▼▼▼
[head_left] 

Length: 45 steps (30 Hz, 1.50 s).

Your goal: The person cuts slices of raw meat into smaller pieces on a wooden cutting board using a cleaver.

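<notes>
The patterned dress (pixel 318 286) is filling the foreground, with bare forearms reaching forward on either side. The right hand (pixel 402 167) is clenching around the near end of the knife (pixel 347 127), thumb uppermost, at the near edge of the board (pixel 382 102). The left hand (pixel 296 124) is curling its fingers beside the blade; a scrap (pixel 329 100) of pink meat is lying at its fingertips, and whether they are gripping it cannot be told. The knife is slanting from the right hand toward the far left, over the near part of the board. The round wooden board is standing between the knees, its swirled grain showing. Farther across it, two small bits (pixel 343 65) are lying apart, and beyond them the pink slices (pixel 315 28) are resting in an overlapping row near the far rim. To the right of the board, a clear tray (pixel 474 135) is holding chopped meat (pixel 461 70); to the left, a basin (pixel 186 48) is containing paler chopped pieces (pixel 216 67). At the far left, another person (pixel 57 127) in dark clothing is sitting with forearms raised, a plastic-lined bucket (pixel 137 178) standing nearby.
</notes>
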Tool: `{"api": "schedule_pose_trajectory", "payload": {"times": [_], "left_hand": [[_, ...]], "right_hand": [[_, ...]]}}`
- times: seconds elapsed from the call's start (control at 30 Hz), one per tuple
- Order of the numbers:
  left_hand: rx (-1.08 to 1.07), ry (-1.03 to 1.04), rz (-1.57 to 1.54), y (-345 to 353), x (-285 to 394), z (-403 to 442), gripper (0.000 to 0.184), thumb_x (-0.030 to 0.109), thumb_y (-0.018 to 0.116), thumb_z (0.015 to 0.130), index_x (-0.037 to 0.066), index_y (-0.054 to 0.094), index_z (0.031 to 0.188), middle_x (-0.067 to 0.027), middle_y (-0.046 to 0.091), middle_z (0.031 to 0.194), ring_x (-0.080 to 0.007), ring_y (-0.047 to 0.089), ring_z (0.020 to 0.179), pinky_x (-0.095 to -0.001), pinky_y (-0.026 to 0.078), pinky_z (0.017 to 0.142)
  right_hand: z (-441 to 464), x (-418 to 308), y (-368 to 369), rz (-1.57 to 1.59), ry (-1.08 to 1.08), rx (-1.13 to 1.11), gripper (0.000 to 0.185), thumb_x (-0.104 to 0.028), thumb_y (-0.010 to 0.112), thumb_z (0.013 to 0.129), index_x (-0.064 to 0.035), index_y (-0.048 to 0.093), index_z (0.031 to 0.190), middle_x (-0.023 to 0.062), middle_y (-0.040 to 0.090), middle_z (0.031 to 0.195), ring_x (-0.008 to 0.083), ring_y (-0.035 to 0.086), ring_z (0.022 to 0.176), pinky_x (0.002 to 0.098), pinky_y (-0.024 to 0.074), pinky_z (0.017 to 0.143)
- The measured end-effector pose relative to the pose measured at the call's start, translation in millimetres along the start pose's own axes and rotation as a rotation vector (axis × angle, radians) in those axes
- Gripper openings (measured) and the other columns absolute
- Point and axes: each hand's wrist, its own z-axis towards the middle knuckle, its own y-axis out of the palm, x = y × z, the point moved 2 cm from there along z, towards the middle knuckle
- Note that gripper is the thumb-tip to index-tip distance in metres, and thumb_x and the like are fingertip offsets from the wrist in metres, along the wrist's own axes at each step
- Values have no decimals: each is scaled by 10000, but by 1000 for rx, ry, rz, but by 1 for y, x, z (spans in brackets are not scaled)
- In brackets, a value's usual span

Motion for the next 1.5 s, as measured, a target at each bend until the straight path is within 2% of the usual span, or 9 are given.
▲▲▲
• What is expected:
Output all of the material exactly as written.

• Written solution:
[head_left] 

Length: 45 steps (30 Hz, 1.50 s).

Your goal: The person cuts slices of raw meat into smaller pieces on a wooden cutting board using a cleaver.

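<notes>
The patterned dress (pixel 318 286) is filling the foreground, with bare forearms reaching forward on either side. The right hand (pixel 402 167) is clenching around the near end of the knife (pixel 347 127), thumb uppermost, at the near edge of the board (pixel 382 102). The left hand (pixel 296 124) is curling its fingers beside the blade; a scrap (pixel 329 100) of pink meat is lying at its fingertips, and whether they are gripping it cannot be told. The knife is slanting from the right hand toward the far left, over the near part of the board. The round wooden board is standing between the knees, its swirled grain showing. Farther across it, two small bits (pixel 343 65) are lying apart, and beyond them the pink slices (pixel 315 28) are resting in an overlapping row near the far rim. To the right of the board, a clear tray (pixel 474 135) is holding chopped meat (pixel 461 70); to the left, a basin (pixel 186 48) is containing paler chopped pieces (pixel 216 67). At the far left, another person (pixel 57 127) in dark clothing is sitting with forearms raised, a plastic-lined bucket (pixel 137 178) standing nearby.
</notes>
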Tool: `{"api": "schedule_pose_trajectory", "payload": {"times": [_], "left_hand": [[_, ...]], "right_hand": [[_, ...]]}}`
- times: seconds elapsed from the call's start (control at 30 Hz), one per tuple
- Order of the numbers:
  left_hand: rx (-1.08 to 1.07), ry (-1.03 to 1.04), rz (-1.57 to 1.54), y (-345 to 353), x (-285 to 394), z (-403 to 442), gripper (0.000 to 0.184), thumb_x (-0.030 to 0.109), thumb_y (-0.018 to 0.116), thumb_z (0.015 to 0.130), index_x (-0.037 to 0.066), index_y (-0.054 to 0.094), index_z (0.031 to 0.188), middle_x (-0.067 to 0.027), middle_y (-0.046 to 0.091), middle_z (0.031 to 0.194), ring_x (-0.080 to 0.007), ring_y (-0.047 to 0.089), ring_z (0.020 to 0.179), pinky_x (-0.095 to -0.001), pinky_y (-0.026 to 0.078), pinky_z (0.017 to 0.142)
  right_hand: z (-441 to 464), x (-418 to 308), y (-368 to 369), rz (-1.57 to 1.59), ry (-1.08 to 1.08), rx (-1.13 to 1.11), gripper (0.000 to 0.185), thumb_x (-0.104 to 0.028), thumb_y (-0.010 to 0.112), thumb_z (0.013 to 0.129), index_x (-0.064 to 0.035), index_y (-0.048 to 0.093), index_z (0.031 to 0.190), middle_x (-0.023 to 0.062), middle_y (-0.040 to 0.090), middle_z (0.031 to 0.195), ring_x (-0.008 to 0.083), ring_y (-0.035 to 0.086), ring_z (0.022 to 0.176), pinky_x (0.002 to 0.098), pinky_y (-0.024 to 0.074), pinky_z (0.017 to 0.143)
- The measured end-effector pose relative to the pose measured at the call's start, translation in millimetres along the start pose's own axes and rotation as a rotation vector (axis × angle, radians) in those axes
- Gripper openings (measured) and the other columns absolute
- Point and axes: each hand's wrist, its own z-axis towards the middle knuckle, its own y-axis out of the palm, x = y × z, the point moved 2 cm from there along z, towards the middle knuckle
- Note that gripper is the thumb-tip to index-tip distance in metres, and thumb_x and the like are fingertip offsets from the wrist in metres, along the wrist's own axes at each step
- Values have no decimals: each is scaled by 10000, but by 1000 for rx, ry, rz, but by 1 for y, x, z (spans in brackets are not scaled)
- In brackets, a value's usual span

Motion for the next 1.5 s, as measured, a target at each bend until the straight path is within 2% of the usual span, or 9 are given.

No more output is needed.